#### About this task:
Output nothing but the lines from the one holding "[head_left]" to the end of the listing. Reproduce them exactly, without the pictures.

* * *

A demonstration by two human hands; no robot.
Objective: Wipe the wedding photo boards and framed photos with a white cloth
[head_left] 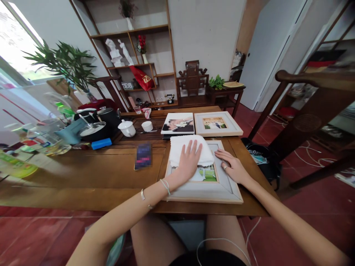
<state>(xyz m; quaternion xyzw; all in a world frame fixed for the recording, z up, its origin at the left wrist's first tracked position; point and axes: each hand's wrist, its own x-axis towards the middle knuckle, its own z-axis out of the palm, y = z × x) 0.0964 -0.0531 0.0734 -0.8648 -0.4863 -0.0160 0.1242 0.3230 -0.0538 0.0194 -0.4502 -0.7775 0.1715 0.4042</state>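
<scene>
My left hand (190,159) lies flat with spread fingers on a folded white towel (177,147). The towel rests on a picture frame (205,194) with a wide pale border and covers its upper left part and much of the picture. Part of the picture, with green and white in it, shows below the towel. My right hand (231,166) is open, its fingers stretched out over the frame's right border, just beside the towel. Behind the towel lie a second framed picture (203,115) and a flat picture panel (179,129), side by side.
A phone (143,156) lies left of the frame on the wooden table (100,177). Farther back stand a white lidded teapot (127,128), a white cup (147,126) and a black kettle (108,114). A blue block (101,143) and several bottles are at the left. A wooden chair (302,122) stands right.
</scene>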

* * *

#### Exercise output:
[head_left] 
<state>(xyz m; quaternion xyzw; all in a world frame fixed for the recording, z up, its origin at the left wrist's first tracked position; point and axes: each hand's wrist, its own x-axis towards the middle knuckle, its own z-axis out of the palm, y = z × x) 0.0964 -0.0531 0.0734 -0.8648 -0.4863 -0.0160 0.1242 0.3230 -0.0538 0.0194 -0.4502 -0.7775 0.1715 0.4042</state>
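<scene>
My left hand (190,159) lies flat with spread fingers on a folded white towel (177,147). The towel rests on a picture frame (205,194) with a wide pale border and covers its upper left part and much of the picture. Part of the picture, with green and white in it, shows below the towel. My right hand (231,166) is open, its fingers stretched out over the frame's right border, just beside the towel. Behind the towel lie a second framed picture (203,115) and a flat picture panel (179,129), side by side.
A phone (143,156) lies left of the frame on the wooden table (100,177). Farther back stand a white lidded teapot (127,128), a white cup (147,126) and a black kettle (108,114). A blue block (101,143) and several bottles are at the left. A wooden chair (302,122) stands right.
</scene>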

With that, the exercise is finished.